### Problem Sessionmotion Of System Of Particles And Rigid Bodies

**Concepts to remember:**

**Center of mass (CoM)**:

- It’s the point where the total mass of an object is concentrated.
- Net external force acts at the CoM.

**Linear momentum (p)**:

- Vector sum of the momenta of all particles in a system.
- Symbol: p = m * v (mass x velocity).
- SI unit: kg m/s.

**Conservation of linear momentum**:

- Total linear momentum remains constant in a closed system.
- Useful in analyzing collisions and explosions.

**Angular momentum (L)**:

- Vector sum of angular momenta of all particles in a system.
- L = I * ω (rotational inertia x angular velocity).
- SI unit: kg m^2/s.

**Conservation of angular momentum**:

- In a closed system, total angular momentum is constant.
- Important in analyzing spinning objects and systems.

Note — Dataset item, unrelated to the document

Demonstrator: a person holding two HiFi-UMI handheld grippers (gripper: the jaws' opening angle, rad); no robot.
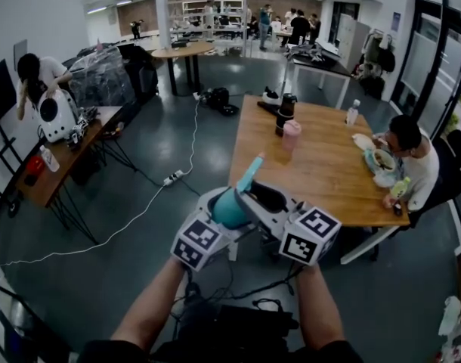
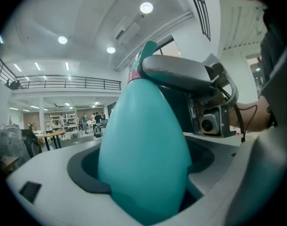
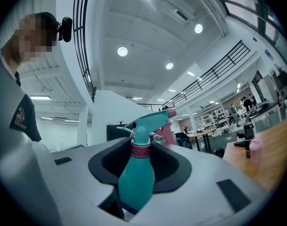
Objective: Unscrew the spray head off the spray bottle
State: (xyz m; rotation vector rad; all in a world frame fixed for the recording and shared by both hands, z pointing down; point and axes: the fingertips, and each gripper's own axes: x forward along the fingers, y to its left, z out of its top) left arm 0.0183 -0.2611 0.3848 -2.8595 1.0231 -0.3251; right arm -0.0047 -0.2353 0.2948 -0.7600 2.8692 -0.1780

**Moment of inertia (I)**:

- Resistance of an object to angular acceleration about an axis.
- Depends on mass distribution and axis of rotation.
- SI unit: kg m^2.

**Parallel axis theorem**:

- Relates the moment of inertia about a parallel axis to that about the CoM.
- I = I_CoM + Md^2 (where M is mass, and d is the distance between axes).

**Perpendicular axis theorem**:

- Relates the moment of inertia about an axis perpendicular to two other axes.
- I = I_x + I_y (where I_x and I_y are moments of inertia about the other axes).

**Rolling motion**:

- Combination of rotation about an axis and translation.
- Involves the concept of the rolling velocity v = ωR (R is the radius).

**Frictional force (f)**:

- Force opposing the relative motion of two surfaces in contact.
- μ = coefficient of friction (f = μN, where N is the normal force).